**Description of the task:** Each line below with the word "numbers" needs to be copied.

━━━━━━━━

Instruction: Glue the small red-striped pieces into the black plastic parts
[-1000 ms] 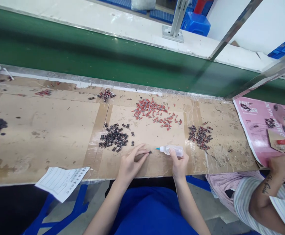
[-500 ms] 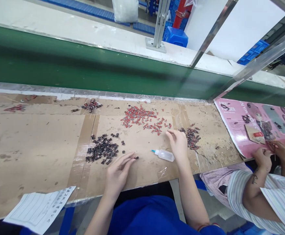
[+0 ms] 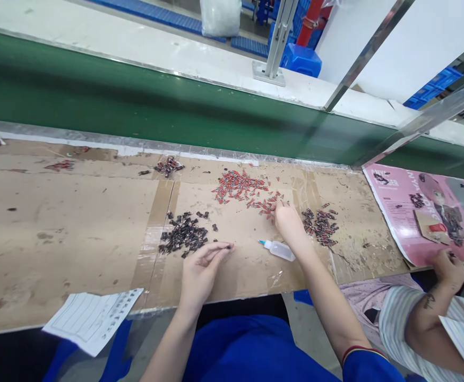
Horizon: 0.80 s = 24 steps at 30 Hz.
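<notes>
My left hand (image 3: 200, 268) is closed in a pinch, with a small black part (image 3: 229, 246) between thumb and forefinger. Just left of it lies a heap of similar black parts (image 3: 184, 233). With its fingertips drawn together, my right hand (image 3: 290, 225) reaches the near edge of a spread of small red pointed pieces (image 3: 240, 185); whatever is between those fingers is too small to make out. Below that hand, a clear squeeze bottle (image 3: 280, 251) with a blue-green tip lies on its side. Black-and-red pieces (image 3: 325, 227) form a pile right of my right hand.
Cardboard (image 3: 104, 223) covers the bench, backed by a green wall (image 3: 176, 111). A smaller pile (image 3: 169, 166) sits at the back. A paper sheet (image 3: 92, 321) hangs over the front edge. At right, a co-worker's hand (image 3: 449, 268) is beside a pink sheet (image 3: 399, 223).
My right hand has moved from the bare cardboard up to the edge of the red pieces, its fingers closing together. My left hand still pinches the black part, now turned slightly. The view has shifted left.
</notes>
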Available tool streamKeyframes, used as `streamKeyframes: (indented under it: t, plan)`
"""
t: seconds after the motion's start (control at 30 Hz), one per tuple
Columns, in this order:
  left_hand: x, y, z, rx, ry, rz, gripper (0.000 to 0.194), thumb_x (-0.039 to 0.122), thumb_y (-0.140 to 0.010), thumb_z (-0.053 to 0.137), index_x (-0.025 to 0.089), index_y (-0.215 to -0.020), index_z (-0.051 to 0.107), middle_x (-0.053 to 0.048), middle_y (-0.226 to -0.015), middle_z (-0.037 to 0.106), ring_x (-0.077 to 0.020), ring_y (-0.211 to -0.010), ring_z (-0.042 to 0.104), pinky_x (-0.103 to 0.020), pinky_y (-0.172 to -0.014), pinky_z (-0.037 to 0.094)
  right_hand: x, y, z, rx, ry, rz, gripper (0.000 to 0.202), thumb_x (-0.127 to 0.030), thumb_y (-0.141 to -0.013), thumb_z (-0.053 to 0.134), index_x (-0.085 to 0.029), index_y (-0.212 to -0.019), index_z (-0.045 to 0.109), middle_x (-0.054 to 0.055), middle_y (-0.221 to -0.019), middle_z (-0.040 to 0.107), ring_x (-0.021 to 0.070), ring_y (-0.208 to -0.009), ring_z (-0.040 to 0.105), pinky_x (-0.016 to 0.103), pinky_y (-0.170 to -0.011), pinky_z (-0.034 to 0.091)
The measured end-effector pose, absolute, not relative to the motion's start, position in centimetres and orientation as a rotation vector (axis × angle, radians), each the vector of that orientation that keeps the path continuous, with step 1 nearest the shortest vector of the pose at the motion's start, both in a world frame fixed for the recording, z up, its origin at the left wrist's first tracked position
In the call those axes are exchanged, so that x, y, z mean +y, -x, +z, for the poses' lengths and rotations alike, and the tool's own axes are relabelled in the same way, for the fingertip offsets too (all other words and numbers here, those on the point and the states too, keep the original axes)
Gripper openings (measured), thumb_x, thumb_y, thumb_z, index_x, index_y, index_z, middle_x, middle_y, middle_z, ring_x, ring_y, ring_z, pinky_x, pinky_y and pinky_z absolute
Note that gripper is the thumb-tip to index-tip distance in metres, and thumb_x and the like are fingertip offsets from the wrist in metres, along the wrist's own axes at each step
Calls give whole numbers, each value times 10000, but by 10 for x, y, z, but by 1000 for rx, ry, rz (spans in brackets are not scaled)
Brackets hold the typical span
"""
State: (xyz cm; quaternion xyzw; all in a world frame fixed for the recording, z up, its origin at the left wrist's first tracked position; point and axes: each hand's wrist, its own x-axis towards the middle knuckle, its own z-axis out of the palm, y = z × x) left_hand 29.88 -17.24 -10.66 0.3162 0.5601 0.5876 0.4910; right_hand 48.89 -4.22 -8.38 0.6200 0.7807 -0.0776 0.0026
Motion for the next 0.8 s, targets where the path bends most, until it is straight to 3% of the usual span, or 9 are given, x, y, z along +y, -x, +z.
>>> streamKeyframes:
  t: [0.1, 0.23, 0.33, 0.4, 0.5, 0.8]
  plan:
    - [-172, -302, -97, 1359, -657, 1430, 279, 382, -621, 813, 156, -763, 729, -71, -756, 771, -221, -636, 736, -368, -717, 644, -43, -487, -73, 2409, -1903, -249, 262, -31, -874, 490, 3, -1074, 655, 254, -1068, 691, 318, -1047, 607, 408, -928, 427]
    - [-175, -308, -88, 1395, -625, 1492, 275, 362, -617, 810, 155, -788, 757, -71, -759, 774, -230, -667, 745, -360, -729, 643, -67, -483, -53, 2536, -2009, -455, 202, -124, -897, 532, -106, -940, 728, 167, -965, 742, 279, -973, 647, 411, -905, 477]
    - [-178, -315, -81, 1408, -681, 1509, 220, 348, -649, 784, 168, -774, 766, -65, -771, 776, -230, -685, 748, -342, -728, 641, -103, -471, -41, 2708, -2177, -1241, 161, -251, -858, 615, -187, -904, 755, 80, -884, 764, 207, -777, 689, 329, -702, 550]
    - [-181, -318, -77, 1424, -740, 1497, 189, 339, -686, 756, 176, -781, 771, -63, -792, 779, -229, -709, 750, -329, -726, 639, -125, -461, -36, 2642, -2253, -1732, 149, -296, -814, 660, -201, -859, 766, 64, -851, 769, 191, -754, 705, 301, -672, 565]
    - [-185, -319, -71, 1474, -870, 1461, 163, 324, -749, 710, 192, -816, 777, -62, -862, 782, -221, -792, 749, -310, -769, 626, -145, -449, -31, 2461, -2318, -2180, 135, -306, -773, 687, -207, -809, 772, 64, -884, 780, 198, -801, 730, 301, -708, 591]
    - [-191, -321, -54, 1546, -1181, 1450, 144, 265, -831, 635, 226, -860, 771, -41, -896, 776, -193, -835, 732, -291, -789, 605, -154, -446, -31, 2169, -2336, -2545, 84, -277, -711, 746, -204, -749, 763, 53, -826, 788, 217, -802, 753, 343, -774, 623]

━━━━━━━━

**Completed exercise:**
In the call those axes are exchanged, so that x, y, z mean +y, -x, +z, for the poses' lengths and rotations alike, and the tool's own axes are relabelled in the same way, for the fingertip offsets too (all other words and numbers here, those on the point and the states too, keep the original axes)
Calls give whole numbers, each value times 10000, but by 10 for x, y, z, but by 1000 for rx, ry, rz (spans in brackets are not scaled)

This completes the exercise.